◆ **EXERCISE BRIEF**: Exactly how many lines of the data below include the string "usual"? State the number and nothing more.

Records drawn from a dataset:
════════

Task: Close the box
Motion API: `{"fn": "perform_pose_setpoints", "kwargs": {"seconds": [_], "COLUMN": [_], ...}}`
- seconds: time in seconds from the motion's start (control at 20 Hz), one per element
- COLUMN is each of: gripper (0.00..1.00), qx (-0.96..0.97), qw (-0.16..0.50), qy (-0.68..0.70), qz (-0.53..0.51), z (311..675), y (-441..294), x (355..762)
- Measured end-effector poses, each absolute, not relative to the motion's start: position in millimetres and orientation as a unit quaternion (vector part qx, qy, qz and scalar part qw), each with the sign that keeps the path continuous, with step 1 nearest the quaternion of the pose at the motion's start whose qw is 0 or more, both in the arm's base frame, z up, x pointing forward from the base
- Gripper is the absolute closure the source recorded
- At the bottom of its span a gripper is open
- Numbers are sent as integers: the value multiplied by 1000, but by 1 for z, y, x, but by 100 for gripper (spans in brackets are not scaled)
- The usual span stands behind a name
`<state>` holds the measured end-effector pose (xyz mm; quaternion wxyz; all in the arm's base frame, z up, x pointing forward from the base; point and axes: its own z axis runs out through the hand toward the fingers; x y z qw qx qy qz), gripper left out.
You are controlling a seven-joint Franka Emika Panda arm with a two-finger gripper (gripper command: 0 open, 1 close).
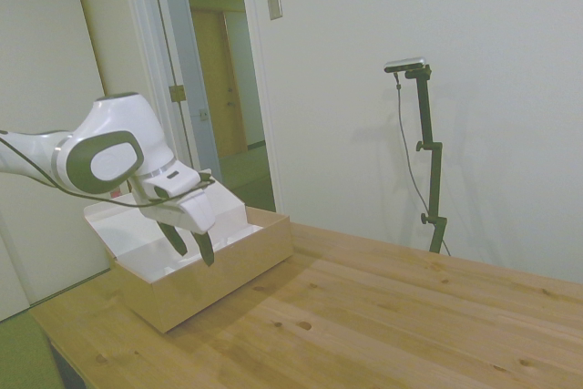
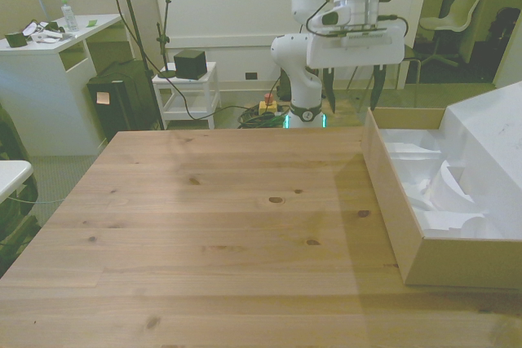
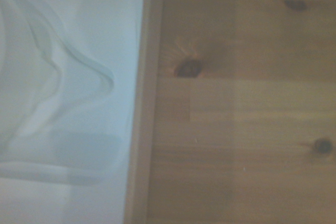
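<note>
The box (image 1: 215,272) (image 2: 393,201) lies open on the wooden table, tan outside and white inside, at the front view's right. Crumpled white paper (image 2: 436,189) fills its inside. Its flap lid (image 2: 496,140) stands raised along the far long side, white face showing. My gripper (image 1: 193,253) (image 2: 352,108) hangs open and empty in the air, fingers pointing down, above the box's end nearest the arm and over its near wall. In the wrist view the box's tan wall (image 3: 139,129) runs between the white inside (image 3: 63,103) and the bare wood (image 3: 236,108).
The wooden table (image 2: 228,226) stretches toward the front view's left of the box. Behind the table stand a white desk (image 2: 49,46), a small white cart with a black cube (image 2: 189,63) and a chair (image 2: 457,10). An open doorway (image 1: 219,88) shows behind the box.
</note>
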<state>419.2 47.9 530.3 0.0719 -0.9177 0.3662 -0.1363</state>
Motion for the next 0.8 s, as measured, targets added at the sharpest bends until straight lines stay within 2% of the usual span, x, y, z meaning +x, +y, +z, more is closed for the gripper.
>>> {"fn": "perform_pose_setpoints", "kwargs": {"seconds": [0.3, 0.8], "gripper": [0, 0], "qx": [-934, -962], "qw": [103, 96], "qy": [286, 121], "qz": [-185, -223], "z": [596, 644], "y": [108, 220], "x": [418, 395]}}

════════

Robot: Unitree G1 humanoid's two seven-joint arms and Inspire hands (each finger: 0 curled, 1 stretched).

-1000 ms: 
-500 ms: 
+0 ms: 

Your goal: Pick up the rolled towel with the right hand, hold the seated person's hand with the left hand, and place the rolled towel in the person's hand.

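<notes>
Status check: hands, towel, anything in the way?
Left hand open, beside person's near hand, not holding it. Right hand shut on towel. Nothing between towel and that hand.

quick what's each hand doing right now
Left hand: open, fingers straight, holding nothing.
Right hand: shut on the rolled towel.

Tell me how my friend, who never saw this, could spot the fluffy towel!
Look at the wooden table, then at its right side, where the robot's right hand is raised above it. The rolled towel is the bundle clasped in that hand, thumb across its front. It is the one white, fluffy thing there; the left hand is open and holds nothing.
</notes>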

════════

◆ **TASK SOLUTION**: 2